New, More Aggressive Turbo

Lynnfield was the first Intel CPU to aggressively pursue the idea of dynamically increasing the core clock of active CPU cores while powering down idle cores. The idea is that if you have a 95W TDP for a quad-core CPU, but three of those four cores are idle, then you can increase the clock speed of the one active core until you hit that TDP limit.

In all current generation processors the assumption is that the CPU reaches that TDP immediately upon enabling turbo. In reality however, the CPU doesn’t heat up immediately - there’s a period of time where the CPU isn’t dissipating its full TDP - there’s a ramp.

Sandy Bridge takes advantage of this by allowing the PCU to turbo up active cores above TDP for short periods of time (up to 25 seconds). The PCU keeps track of available thermal budget while idle and spends it when CPU demand goes up. The longer the CPU remains idle, the more potential it has to ramp up above TDP later on. When a workload comes around, the CPU can turbo above its TDP and step down as the processor heats up, eventually settling down at its TDP.

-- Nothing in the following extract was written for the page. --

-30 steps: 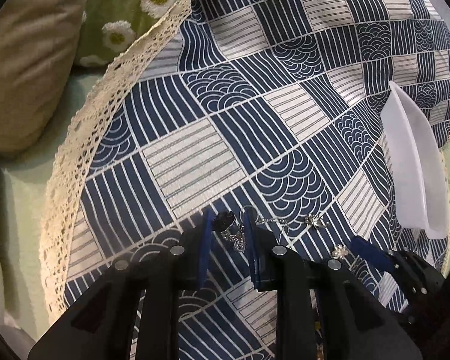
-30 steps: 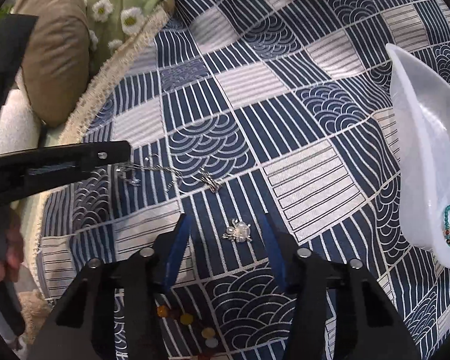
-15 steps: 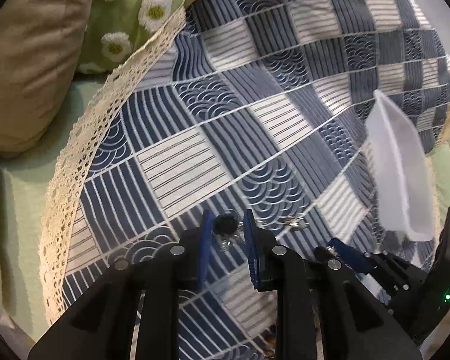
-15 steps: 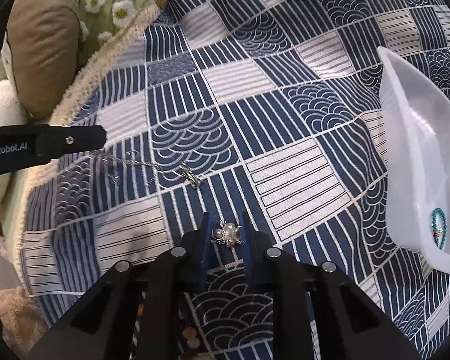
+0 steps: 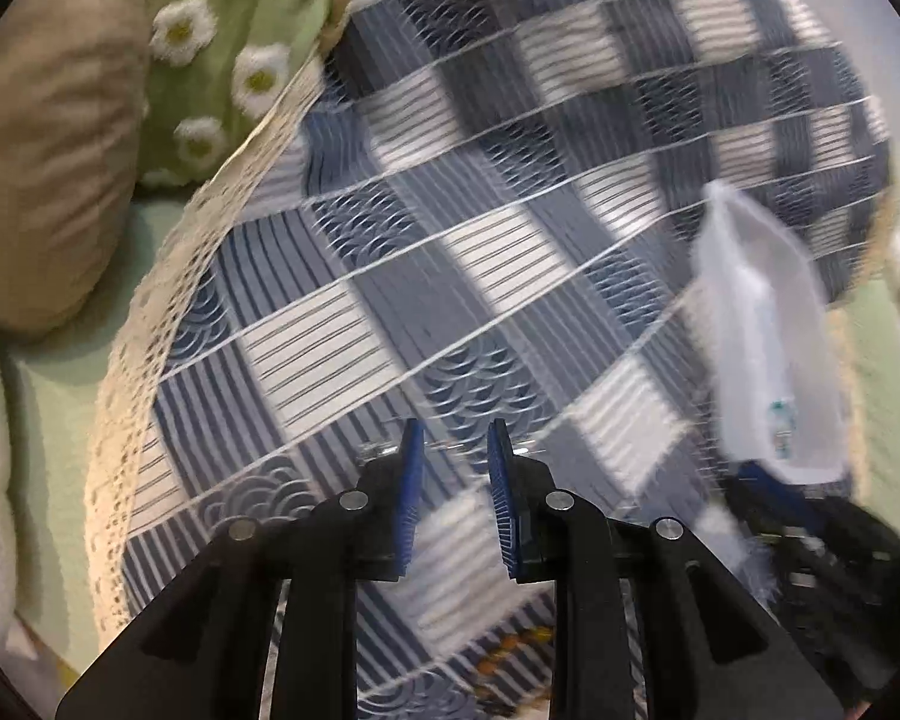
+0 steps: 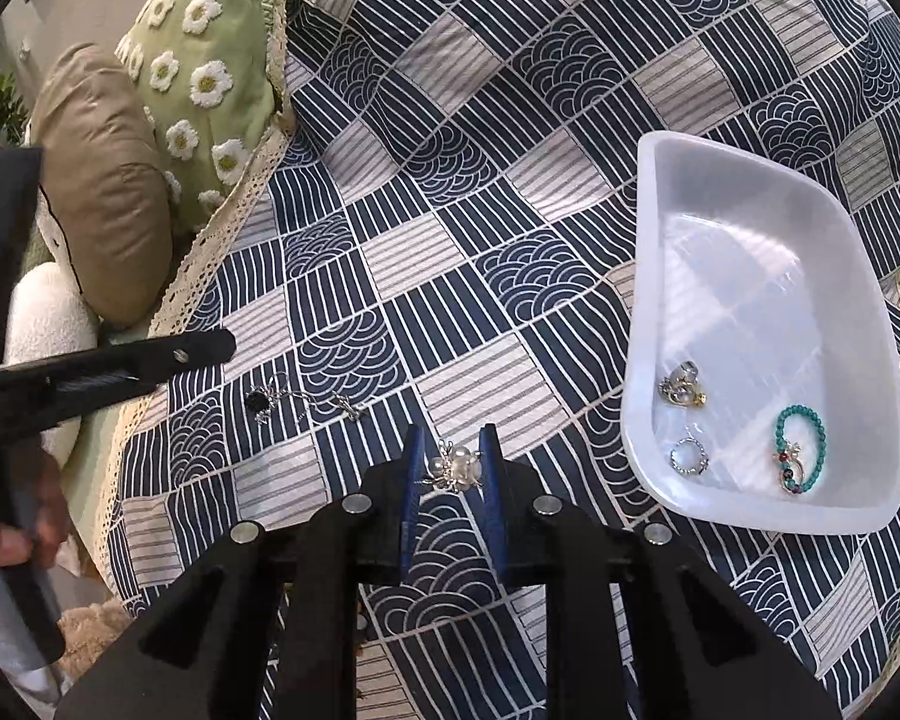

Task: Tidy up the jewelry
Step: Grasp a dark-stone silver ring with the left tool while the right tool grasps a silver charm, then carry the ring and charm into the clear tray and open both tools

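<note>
My right gripper point(image 6: 449, 465) is shut on a silver pearl brooch point(image 6: 455, 467) and holds it above the blue patterned cloth point(image 6: 450, 192). A white tray point(image 6: 768, 228) to its right holds a turquoise bead bracelet point(image 6: 801, 450), a silver ring point(image 6: 689, 457) and a gold and silver piece point(image 6: 683, 385). A silver chain with a dark bead point(image 6: 288, 399) lies on the cloth to the left. My left gripper point(image 5: 453, 453) has a narrow gap between its jaws with nothing in it; its view is blurred. It also shows in the right wrist view point(image 6: 198, 349), lifted beside the chain.
A tan cushion point(image 6: 99, 186) and a green daisy cushion point(image 6: 204, 66) lie at the back left, beyond the cloth's lace edge point(image 6: 210, 246). Amber beads point(image 5: 510, 648) lie on the cloth below the left gripper. The tray point(image 5: 750, 324) appears at the right of the left wrist view.
My right gripper closed on the pearl brooch and lifted it off the cloth. My left gripper rose away from the chain, which stays on the cloth.
</note>
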Available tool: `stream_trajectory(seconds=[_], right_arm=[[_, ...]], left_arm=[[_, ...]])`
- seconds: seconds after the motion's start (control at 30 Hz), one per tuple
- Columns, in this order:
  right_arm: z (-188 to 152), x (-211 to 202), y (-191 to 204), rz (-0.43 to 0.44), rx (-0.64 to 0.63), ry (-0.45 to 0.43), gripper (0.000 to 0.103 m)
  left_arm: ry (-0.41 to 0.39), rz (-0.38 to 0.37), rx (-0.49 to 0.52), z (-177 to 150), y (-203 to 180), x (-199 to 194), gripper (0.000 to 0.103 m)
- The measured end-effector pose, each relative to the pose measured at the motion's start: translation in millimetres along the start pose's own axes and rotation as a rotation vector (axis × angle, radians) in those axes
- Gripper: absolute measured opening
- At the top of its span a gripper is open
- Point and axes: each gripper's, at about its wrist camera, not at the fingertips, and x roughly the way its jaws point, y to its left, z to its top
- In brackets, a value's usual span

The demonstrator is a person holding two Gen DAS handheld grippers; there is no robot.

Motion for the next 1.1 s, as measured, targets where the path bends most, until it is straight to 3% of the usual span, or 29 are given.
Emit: stream_trajectory(seconds=[0.17,0.23,0.5,0.57,0.63,0.8,0.97,1.1], right_arm=[[2.8,0.1,-1.1,0.009,0.002,0.000,0.019],[3.0,-0.2,-2.9,0.013,0.005,0.000,0.019],[4.5,-2.5,-9.6,0.020,0.022,0.001,0.019],[4.9,-2.6,-11.6,0.021,0.024,0.000,0.019],[4.8,-2.5,-12.7,0.022,0.026,0.000,0.019],[4.8,-2.4,-13.7,0.020,0.029,0.000,0.019],[5.0,-4.9,-17.0,0.025,0.036,-0.006,0.019],[8.3,-15.8,-26.0,0.027,0.054,-0.032,0.019]], left_arm=[[0.033,0.076,0.006,-4.1,12.5,23.6,0.023],[0.038,0.086,0.010,-3.9,14.5,29.7,0.028],[0.084,0.112,0.034,-8.5,9.7,52.4,0.028],[0.086,0.126,0.043,-8.5,8.2,55.0,0.026],[0.090,0.129,0.050,-8.5,7.8,58.8,0.015],[0.090,0.138,0.064,-7.8,5.5,60.9,0.015],[0.076,0.113,0.049,-4.4,6.0,48.6,0.015],[0.000,0.040,0.036,2.1,-2.3,9.9,0.015]])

While SNB can turbo up beyond its TDP, the PCU won’t allow the chip to exceed any reliability limits (similar to turbo today).

In addition to above-TDP-turbo, Sandy Bridge will also support more turbo bins than Nehalem/Westmere. Intel isn’t disclosing how much more turbo headroom we’ll have, but the additional bins are at least visible with multiple cores active. Current designs usually only turbo up one or two bins with all four cores active, I’d expect to see another bin or two there and possibly more in lighter load cases.

Both CPU and GPU turbo can work in tandem. Workloads that are more GPU bound running on SNB can result in the CPU cores clocking down and the GPU clocking up, while CPU bound tasks can drop the GPU frequency and increase CPU frequency.

Sandy Bridge as a whole is much more dynamic of a beast than anything that’s come before it.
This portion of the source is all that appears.